↓↓↓
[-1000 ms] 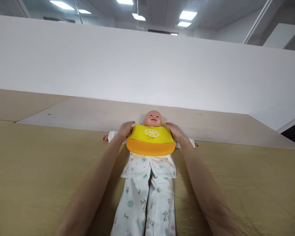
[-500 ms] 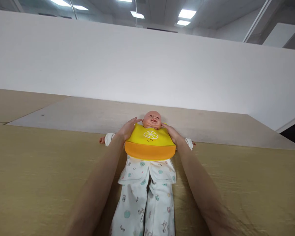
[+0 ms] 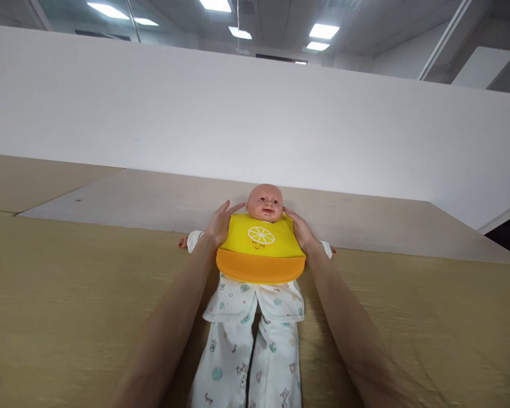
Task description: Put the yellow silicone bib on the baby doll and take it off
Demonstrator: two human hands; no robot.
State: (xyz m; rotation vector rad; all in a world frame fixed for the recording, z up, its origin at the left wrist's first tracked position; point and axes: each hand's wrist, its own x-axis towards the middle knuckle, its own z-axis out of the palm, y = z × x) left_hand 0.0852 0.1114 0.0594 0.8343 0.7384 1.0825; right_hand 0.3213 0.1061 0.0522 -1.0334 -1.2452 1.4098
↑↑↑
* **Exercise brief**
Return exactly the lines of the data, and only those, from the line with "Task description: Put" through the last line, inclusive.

* **Result of the task**
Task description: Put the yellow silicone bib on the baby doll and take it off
Demonstrator: two human hands; no robot.
State: (xyz m; rotation vector rad; all in a world frame fixed for the recording, z up, its origin at the left wrist's first tracked position; point and axes: each hand's wrist, its own x-axis towards the middle knuckle, its own z-axis out of the palm, y = z × x) left_hand 0.0852 0.1114 0.0594 0.8343 0.7384 1.0825; right_hand 0.3213 0.1061 0.0522 -1.0334 -1.2452 1.4098

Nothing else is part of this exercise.